_Exercise aim_: Transcribe word for word the lines below from the line with "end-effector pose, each" through the line with "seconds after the", ends included.

──────────

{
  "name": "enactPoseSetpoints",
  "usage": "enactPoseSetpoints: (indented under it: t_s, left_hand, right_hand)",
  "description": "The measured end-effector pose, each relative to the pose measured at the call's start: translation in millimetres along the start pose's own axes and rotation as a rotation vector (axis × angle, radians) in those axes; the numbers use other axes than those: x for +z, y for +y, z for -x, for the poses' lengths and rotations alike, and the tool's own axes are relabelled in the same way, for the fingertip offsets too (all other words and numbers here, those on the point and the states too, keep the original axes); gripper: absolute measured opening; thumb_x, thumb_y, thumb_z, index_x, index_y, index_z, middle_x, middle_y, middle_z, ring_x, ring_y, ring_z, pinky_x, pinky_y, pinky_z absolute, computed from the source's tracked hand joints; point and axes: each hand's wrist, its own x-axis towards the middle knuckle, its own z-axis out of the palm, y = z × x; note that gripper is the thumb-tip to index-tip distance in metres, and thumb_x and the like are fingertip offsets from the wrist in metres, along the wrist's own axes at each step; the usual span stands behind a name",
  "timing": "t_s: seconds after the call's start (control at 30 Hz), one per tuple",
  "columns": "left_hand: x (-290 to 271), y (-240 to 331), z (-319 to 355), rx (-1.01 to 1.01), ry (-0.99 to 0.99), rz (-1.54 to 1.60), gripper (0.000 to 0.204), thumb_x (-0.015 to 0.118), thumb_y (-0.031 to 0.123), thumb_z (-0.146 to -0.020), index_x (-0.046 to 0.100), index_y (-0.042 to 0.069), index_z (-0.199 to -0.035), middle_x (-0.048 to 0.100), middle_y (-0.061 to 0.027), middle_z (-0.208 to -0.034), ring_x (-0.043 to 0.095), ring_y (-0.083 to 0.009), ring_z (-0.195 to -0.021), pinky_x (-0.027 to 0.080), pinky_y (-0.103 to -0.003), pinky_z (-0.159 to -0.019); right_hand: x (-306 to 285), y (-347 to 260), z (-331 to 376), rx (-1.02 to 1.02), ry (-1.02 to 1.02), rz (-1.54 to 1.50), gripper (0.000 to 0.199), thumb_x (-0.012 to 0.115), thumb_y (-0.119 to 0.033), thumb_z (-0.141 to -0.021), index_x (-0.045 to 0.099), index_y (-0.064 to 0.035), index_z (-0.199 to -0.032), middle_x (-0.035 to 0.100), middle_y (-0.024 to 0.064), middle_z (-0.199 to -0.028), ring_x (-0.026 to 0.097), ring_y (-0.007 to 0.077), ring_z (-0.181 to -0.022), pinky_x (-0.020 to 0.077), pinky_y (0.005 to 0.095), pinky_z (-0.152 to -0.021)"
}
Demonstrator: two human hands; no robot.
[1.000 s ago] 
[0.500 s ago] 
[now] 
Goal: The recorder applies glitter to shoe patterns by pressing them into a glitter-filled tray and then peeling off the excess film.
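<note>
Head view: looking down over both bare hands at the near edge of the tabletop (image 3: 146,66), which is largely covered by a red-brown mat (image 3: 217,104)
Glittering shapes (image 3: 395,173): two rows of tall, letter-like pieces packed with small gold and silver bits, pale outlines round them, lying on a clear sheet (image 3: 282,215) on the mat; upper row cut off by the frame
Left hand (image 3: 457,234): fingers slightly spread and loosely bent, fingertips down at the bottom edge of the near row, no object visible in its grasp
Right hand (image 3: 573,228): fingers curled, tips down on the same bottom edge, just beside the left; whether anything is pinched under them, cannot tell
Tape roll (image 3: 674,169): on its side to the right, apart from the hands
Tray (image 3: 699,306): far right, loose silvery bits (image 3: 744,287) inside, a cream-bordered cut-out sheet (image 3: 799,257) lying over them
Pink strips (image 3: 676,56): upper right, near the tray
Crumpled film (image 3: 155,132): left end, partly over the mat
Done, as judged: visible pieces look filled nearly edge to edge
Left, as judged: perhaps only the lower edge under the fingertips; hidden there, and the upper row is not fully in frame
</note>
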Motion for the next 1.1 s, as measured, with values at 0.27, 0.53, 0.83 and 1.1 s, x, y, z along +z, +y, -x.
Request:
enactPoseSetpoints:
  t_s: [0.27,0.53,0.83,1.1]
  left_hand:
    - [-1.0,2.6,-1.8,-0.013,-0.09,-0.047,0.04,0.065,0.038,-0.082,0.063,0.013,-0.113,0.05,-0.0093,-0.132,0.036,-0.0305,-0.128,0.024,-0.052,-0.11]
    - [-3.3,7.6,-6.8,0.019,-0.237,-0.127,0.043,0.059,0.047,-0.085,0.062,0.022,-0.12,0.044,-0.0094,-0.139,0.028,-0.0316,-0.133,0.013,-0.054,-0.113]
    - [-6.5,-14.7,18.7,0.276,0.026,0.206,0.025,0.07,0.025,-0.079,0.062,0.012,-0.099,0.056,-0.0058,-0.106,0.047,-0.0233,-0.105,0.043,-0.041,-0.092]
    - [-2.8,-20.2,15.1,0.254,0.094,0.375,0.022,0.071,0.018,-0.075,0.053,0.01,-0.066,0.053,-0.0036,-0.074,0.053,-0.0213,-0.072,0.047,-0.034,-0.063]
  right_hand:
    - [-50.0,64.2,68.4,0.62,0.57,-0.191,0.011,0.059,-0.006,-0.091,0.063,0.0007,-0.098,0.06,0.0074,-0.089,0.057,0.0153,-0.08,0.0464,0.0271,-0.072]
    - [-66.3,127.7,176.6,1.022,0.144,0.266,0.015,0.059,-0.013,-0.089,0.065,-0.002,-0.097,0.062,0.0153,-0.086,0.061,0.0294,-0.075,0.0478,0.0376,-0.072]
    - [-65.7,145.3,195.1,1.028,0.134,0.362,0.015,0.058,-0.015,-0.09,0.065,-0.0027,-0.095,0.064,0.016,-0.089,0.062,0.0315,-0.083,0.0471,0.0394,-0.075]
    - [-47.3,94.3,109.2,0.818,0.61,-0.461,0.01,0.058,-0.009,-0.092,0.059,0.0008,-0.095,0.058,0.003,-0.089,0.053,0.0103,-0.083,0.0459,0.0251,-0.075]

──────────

_Response area_:
  "description": "The measured end-effector pose, each relative to the pose measured at the call's start: translation in millimetres along the start pose's own axes and rotation as a rotation vector (axis × angle, radians) in those axes; the numbers use other axes than those: x for +z, y for +y, z for -x, for the poses' lengths and rotations alike, and the tool's own axes are relabelled in the same way, for the fingertip offsets too (all other words and numbers here, those on the point and the states too, keep the original axes); gripper: absolute measured opening; thumb_x, thumb_y, thumb_z, index_x, index_y, index_z, middle_x, middle_y, middle_z, ring_x, ring_y, ring_z, pinky_x, pinky_y, pinky_z absolute, computed from the source's tracked hand joints; point and axes: each hand's wrist, its own x-axis towards the middle knuckle, its own z-axis out of the palm, y = z × x; note that gripper is the thumb-tip to index-tip distance in metres, and thumb_x and the like are fingertip offsets from the wrist in metres, along the wrist's own axes at each step; the usual span stands behind a name",
  "timing": "t_s: seconds after the call's start (control at 30 Hz), one per tuple",

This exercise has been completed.